**WORK REQUEST**
The response must consist of the lines below from the one with "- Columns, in" through the one with "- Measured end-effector", exactly as they appear and with both ends kept.

**GIVEN DATA**

◆ ◆ ◆

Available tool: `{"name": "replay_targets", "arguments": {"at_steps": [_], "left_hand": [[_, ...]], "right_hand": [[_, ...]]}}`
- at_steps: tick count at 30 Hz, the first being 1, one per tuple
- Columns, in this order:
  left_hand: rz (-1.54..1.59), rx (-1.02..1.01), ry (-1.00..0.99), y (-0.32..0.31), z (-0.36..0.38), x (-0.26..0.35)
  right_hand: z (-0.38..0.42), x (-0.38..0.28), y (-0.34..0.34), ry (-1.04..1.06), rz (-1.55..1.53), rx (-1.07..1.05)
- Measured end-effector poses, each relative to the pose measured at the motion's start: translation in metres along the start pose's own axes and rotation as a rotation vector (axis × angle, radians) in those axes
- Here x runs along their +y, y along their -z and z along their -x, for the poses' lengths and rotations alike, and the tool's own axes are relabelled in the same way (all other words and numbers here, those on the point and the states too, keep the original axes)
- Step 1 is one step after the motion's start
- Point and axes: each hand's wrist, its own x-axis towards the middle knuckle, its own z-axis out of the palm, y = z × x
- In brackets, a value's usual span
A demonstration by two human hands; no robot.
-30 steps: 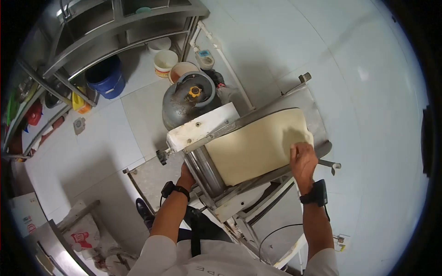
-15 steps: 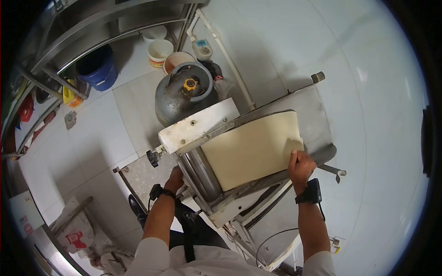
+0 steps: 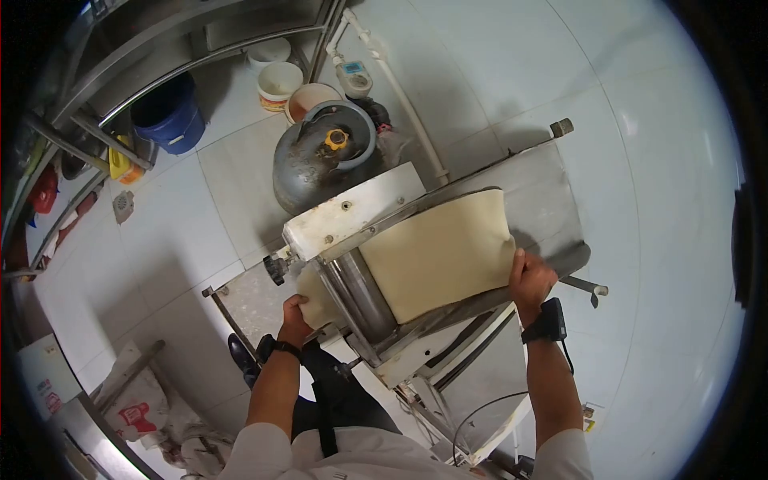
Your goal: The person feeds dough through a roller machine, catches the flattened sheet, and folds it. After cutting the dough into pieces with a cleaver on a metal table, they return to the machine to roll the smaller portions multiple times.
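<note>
A pale dough sheet (image 3: 436,252) lies on the sloping tray of a dough roller machine (image 3: 360,300). Its left end passes through the metal rollers, and a short piece of dough (image 3: 318,302) shows on their far left side. My left hand (image 3: 296,320) is closed at the edge of that short piece, thumb on top and the other fingers partly hidden. On the right, my right hand (image 3: 531,280) pinches the near right corner of the sheet. The dough puckers slightly there.
A grey gas cylinder (image 3: 300,168) with a yellow valve stands behind the machine. Beyond it are white buckets (image 3: 280,84) and a blue bucket (image 3: 170,120). A black knob (image 3: 276,270) sticks out at the machine's left, and a metal bar (image 3: 588,286) at its right.
The sheet's right edge has moved left toward the rollers, and dough now shows on their left side. My left hand has come out from beside the rollers onto that dough.
</note>
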Motion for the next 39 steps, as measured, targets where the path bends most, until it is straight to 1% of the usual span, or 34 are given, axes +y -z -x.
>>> {"name": "replay_targets", "arguments": {"at_steps": [7,9,12,14,15,19,20,24,26,29,33,35,39], "left_hand": [[-0.028,0.009,0.003,0.008,0.025,0.017],[-0.037,0.012,0.006,0.014,0.031,0.021],[-0.028,0.034,0.041,0.026,0.04,0.026],[-0.051,0.112,0.027,0.036,0.047,0.03],[-0.059,0.117,0.024,0.034,0.053,0.034],[-0.185,0.101,-0.098,0.018,0.084,0.04],[-0.222,0.103,-0.141,0.011,0.093,0.043],[-0.252,0.152,-0.172,0.037,0.103,0.048],[-0.294,0.157,-0.22,0.05,0.111,0.051],[-0.34,0.216,-0.25,0.047,0.131,0.057],[-0.327,0.216,-0.267,0.048,0.156,0.063],[-0.344,0.271,-0.315,0.042,0.171,0.066],[-0.35,0.344,-0.313,0.053,0.192,0.072]], "right_hand": [[-0.003,-0.003,0.0,-0.048,-0.002,-0.024],[-0.002,0.0,0.001,-0.038,0.023,-0.06],[-0.002,0.0,0.002,-0.042,0.055,-0.078],[-0.002,0.0,0.001,-0.056,0.053,-0.073],[-0.002,-0.001,0.001,-0.066,0.058,-0.068],[-0.003,-0.001,0.0,-0.064,0.036,-0.049],[-0.002,0.0,0.0,-0.084,0.057,-0.076],[-0.003,-0.003,0.003,-0.128,0.076,-0.113],[-0.003,-0.004,0.004,-0.145,0.073,-0.124],[-0.003,-0.004,0.003,-0.152,0.08,-0.127],[-0.003,-0.002,0.002,-0.165,0.078,-0.128],[-0.004,-0.002,0.001,-0.18,0.093,-0.14],[-0.006,-0.005,0.002,-0.205,0.124,-0.155]]}}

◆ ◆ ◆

**EXERCISE OUTPUT**
- Columns, in this order:
  left_hand: rz (-1.54..1.59), rx (-1.02..1.01), ry (-1.00..0.99), y (-0.32..0.31), z (-0.36..0.38), x (-0.26..0.35)
  right_hand: z (-0.38..0.42), x (-0.38..0.28), y (-0.34..0.34), ry (-1.04..1.06), rz (-1.55..1.53), rx (-1.07..1.05)
- Measured end-effector poses, each relative to the pose measured at the motion's start: translation in metres along the start pose's own axes and rotation as a rotation vector (axis × angle, radians) in those axes

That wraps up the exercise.